*Task prompt*:
Say the number of lines in the records below that hold the word "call", and only that number.

*Information shown*:
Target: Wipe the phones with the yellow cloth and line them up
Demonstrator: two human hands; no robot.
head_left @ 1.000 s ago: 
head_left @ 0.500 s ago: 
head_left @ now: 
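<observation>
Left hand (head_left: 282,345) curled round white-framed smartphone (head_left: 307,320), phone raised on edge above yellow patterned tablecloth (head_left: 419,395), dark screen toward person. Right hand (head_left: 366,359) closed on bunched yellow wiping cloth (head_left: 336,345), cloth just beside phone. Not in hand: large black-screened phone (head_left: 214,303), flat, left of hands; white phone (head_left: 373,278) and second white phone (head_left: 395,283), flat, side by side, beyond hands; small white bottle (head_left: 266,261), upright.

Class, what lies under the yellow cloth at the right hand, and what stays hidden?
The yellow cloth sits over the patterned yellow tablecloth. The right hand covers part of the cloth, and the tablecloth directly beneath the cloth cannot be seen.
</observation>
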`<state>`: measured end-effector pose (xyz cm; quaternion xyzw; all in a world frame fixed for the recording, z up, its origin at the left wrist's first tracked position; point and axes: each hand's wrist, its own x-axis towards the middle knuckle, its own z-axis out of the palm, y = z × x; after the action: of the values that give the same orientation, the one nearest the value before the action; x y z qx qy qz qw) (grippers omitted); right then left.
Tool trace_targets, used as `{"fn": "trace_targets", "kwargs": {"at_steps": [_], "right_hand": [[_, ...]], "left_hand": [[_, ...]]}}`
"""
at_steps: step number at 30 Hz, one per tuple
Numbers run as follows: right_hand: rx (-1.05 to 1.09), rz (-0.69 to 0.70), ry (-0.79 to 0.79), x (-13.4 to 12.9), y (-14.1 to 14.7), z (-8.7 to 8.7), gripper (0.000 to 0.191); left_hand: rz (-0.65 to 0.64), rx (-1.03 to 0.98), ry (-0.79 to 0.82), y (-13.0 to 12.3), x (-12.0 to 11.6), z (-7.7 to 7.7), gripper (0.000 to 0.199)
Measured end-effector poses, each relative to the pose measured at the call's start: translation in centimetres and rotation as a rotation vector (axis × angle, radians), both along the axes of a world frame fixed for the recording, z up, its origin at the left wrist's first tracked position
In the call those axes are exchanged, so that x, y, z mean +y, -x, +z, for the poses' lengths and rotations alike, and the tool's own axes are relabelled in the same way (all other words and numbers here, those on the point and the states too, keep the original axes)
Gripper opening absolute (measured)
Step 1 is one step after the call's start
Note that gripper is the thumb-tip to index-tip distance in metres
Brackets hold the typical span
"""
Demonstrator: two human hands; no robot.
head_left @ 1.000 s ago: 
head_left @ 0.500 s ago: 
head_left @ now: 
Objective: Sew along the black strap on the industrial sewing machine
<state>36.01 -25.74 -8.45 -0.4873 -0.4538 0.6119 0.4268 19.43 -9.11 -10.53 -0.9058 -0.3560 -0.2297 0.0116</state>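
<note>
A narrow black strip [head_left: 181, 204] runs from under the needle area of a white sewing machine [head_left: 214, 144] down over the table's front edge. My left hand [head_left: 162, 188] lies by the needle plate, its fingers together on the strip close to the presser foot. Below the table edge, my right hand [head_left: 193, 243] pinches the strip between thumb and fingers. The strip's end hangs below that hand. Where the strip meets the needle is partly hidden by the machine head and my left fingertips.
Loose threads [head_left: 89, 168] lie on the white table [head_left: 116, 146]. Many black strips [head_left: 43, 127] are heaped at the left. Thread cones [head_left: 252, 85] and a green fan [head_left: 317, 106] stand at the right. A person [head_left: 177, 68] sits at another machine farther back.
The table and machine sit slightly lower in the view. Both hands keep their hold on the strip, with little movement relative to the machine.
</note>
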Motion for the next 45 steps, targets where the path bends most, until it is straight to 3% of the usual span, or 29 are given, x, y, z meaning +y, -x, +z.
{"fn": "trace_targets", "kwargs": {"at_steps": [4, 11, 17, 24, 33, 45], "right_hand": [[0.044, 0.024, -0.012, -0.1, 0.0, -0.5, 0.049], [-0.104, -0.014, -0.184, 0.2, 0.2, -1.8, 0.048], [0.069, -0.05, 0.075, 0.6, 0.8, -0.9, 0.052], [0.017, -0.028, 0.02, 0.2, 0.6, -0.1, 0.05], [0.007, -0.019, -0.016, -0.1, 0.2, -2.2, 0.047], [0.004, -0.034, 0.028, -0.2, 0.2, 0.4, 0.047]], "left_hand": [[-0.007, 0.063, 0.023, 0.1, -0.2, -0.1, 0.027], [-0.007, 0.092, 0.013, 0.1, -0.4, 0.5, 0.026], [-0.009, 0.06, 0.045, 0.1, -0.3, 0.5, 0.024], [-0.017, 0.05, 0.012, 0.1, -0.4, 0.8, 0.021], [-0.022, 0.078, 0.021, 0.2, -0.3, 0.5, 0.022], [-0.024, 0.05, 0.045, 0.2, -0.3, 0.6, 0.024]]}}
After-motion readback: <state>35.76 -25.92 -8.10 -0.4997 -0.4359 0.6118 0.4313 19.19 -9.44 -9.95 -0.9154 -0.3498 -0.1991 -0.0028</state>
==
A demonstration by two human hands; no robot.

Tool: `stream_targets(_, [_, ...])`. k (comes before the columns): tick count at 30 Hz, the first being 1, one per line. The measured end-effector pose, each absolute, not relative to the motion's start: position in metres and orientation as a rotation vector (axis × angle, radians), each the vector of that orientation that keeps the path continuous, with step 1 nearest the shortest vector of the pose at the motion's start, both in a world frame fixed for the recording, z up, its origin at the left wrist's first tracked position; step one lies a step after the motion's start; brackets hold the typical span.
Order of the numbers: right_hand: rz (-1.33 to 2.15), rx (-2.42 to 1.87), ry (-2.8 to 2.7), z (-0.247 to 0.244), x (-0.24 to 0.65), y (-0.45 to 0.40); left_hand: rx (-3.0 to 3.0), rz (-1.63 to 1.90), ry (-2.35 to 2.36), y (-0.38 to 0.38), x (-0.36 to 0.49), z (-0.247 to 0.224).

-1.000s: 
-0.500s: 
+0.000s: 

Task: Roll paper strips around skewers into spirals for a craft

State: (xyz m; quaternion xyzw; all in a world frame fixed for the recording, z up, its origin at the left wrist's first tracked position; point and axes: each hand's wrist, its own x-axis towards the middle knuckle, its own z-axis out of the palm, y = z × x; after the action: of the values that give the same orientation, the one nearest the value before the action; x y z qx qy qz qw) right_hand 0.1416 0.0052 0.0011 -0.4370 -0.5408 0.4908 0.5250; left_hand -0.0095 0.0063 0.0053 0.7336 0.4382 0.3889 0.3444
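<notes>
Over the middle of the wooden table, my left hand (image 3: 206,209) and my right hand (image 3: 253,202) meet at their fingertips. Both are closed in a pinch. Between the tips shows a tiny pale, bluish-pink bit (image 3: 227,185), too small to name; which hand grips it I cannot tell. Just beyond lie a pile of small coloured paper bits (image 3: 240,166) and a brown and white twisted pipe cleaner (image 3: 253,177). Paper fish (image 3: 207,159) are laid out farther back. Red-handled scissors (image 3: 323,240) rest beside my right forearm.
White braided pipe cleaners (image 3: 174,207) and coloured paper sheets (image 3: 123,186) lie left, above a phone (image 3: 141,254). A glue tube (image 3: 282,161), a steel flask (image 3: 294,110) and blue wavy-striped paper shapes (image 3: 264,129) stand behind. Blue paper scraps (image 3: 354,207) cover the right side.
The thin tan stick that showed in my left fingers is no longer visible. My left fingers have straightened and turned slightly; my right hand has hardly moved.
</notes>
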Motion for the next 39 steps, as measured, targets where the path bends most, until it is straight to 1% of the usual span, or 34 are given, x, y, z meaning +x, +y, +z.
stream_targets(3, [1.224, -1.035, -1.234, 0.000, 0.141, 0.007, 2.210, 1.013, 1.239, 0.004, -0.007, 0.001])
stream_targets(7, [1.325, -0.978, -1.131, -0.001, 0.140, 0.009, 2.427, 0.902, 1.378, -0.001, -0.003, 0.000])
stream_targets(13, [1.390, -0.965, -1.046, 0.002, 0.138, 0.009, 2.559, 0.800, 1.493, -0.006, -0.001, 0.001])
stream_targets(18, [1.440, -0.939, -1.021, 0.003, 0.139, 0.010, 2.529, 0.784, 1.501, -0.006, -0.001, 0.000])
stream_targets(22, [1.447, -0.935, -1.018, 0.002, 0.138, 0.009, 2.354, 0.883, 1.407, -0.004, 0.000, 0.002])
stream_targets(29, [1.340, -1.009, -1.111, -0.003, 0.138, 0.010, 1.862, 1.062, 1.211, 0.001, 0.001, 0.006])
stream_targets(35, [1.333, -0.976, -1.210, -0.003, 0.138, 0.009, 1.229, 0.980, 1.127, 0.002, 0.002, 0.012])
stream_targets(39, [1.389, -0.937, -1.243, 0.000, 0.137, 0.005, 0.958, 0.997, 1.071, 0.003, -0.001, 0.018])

*Task solution*:
3